Marie-Rose fait signe que son opinion là-dessus est faite depuis longtemps.

— Donc : Mlle de Puyrenaud, bas bleus…, côtes jumelles : deux mailles à l’endroit, deux à l’envers…, fait la mère Saint-François de Sales comme pour se résumer. Croyez-vous qu’elle sera contente ?

— Je crois bien.
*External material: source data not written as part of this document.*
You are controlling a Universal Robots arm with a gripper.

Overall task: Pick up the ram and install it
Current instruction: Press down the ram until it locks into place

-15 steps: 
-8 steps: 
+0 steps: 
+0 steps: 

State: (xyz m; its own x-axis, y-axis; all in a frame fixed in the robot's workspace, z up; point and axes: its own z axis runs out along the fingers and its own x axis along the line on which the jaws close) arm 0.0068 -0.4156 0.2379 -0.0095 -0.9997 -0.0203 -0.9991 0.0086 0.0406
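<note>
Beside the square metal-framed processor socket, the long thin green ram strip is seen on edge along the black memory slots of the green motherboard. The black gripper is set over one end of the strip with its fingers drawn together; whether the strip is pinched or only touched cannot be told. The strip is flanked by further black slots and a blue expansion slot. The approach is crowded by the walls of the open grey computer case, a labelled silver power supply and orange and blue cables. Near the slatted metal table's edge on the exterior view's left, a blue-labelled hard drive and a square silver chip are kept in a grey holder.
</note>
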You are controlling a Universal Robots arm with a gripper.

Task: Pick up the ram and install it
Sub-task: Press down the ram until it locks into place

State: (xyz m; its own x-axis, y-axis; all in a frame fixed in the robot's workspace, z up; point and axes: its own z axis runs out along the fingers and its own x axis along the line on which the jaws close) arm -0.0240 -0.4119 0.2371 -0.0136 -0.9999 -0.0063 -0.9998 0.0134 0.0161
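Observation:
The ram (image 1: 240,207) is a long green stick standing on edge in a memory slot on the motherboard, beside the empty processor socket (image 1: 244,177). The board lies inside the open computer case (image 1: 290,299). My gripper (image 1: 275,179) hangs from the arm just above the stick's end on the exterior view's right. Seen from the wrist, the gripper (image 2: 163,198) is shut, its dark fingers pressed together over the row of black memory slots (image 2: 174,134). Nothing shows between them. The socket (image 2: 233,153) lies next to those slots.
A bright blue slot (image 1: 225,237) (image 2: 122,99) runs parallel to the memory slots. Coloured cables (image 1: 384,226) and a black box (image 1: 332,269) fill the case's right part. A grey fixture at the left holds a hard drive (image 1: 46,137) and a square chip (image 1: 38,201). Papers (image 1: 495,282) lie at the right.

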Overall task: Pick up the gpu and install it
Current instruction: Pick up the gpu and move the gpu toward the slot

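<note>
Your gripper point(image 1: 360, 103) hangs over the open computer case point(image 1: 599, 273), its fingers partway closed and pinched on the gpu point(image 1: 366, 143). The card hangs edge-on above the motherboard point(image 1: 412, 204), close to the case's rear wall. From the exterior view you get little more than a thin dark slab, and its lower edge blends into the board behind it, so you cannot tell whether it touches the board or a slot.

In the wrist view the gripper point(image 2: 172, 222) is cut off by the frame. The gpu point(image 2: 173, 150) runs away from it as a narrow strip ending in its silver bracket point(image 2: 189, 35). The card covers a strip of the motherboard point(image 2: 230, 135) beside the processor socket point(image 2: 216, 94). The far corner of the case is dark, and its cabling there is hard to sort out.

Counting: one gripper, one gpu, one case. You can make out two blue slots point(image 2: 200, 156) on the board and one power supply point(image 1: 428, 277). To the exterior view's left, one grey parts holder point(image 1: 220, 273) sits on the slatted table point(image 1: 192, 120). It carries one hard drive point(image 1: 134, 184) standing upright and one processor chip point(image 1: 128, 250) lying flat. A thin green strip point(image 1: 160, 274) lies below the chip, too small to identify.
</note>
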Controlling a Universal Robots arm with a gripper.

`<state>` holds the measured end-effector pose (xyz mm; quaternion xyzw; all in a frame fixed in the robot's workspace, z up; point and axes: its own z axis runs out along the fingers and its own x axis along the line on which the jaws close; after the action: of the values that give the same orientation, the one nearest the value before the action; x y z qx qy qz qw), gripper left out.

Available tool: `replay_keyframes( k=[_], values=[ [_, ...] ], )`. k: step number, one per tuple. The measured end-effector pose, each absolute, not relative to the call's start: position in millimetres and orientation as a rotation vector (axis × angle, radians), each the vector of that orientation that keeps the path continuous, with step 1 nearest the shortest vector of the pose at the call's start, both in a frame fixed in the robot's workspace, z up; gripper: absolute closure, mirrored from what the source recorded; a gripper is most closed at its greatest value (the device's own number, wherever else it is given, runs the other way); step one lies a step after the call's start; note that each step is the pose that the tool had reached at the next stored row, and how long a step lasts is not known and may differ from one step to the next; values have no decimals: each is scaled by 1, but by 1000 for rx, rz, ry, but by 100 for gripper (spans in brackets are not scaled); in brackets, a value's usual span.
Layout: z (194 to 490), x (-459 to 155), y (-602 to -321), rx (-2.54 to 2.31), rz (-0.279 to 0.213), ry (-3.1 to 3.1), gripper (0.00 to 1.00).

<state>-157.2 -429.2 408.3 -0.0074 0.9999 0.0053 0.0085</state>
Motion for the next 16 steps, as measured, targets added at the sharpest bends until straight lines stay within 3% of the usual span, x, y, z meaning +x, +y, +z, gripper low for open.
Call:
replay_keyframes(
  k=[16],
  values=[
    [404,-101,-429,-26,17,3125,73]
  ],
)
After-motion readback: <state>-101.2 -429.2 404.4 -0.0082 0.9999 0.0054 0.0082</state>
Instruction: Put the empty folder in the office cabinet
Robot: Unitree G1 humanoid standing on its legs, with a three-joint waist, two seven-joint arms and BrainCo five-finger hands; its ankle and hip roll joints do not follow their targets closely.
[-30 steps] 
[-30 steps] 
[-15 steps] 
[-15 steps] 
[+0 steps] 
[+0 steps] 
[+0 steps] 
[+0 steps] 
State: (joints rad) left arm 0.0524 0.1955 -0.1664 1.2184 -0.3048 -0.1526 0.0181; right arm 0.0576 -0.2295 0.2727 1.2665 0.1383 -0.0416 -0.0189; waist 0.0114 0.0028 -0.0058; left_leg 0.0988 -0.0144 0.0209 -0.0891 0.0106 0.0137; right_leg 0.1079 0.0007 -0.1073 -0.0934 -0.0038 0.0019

Et pour mes rouges aussi, des côtes jumelles ?

— Non, fait la mère Pomme avec l’assurance que donne une longue réflexion, des côtes boiteuses : trois mailles à l’endroit, une à l’envers.

Marie-Rose ne sut jamais le rang qu’occupaient dans l’estime de la tricoteuse, les côtes jumelles et les côtes boiteuses, et si la considération inspirée par Hélène l’emportait sur l’amitié qu’elle-même inspirait.

— Et pour le Hérisson…, quelles côtes ?

— Pour le Hérisson…, pas de côtes du tout : mailles à l’endroit…, mailles à l’endroit, cela va plus vite.

Longuement, patiemment, Marie-Rose écoute la bonne femme discourir sur ce sujet qui l’aurait horripilée venant d’une autre. Mais elle sait que le tricotage est toute la joie de la mère Pomme et elle s’en voudrait de marquer le moindre déplaisir.